■ EXERCISE INSTRUCTIONS: Transcribe exactly the lines below that begin at the line with "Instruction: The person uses" and stop after the line with "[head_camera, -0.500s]", leaving out every picture.

◇ ◇ ◇

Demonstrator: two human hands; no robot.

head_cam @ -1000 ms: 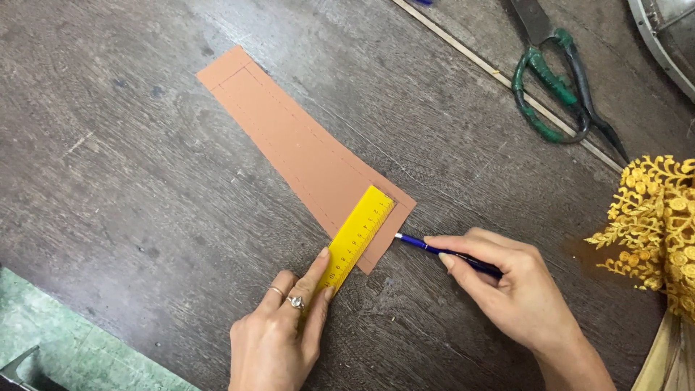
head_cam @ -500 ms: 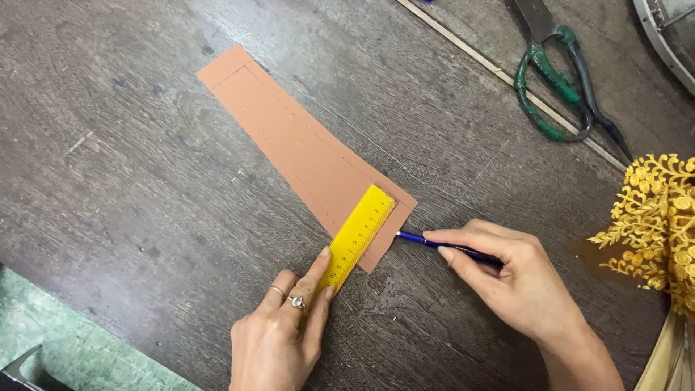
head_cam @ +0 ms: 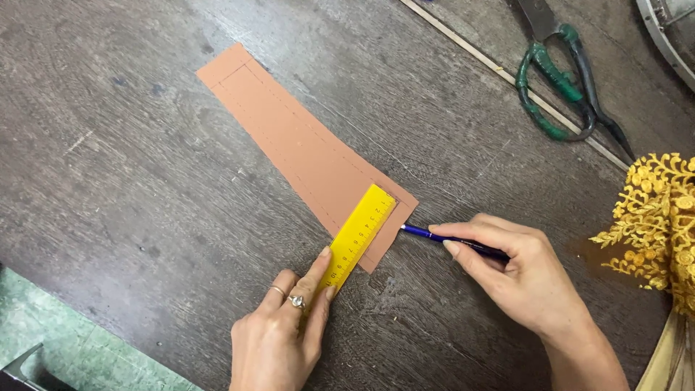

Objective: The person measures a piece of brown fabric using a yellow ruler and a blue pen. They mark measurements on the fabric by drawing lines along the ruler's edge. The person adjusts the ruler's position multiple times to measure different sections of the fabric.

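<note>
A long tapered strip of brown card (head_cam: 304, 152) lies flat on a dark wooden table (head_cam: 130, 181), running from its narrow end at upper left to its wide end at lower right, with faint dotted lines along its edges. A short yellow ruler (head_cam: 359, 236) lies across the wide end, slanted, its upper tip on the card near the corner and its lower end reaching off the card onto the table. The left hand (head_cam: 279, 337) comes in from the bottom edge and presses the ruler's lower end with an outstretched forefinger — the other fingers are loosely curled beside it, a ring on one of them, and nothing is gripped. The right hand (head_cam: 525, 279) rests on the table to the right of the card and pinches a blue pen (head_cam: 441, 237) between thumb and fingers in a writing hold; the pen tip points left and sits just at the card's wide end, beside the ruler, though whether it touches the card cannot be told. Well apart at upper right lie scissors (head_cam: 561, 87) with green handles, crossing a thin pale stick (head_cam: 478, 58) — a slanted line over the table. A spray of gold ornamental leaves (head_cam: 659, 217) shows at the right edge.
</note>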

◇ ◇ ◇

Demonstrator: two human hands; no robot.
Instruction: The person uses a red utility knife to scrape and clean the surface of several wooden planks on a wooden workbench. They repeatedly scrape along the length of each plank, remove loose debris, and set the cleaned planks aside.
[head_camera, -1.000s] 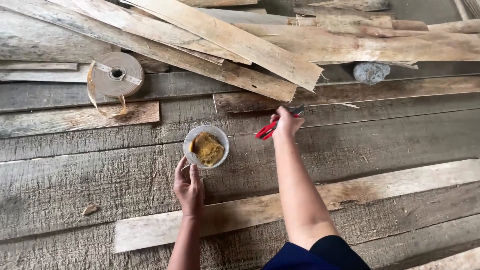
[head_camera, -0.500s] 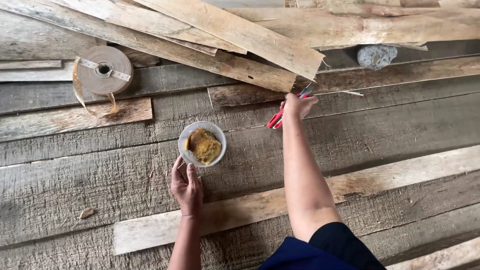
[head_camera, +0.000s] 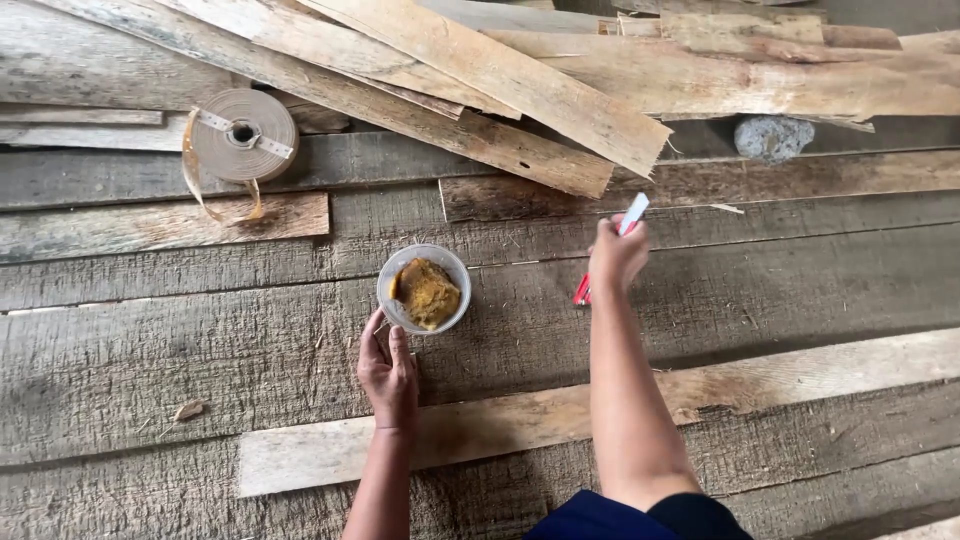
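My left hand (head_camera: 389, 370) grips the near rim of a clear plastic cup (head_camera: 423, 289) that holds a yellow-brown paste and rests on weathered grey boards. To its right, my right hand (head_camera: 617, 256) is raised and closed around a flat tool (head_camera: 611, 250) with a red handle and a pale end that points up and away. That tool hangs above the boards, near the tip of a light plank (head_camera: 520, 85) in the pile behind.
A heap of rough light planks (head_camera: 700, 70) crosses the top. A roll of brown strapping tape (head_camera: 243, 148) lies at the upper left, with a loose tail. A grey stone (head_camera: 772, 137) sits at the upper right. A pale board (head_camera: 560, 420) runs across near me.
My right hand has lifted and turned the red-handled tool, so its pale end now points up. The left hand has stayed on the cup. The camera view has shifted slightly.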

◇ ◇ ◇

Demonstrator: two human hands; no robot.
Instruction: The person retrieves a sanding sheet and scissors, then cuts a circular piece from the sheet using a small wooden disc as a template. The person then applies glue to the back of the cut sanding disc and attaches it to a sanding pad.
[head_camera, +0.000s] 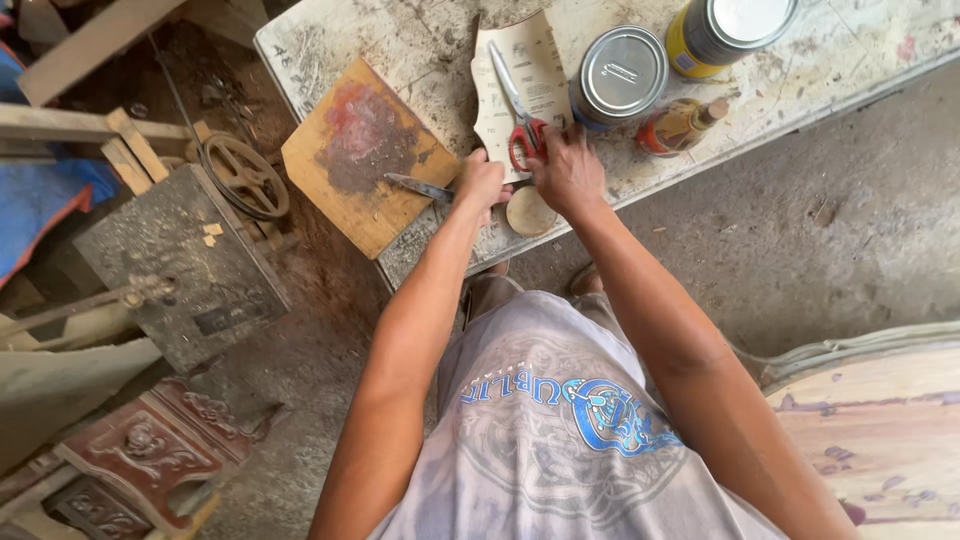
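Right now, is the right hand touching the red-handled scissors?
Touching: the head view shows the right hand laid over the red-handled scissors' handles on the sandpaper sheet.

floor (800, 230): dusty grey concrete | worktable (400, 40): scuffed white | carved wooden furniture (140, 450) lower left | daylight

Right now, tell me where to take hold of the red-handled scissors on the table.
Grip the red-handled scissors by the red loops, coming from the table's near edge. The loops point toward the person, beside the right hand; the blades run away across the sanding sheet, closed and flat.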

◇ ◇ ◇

■ TASK ANSWER:
Instruction: The person uses a red utility knife to scrape and clean the surface of several wooden planks on a wooden workbench. They repeatedly scrape along the length of each plank, remove loose debris, and set the cleaned planks aside.
[head_camera, -1.000s] 
[head_camera, -0.500s] 

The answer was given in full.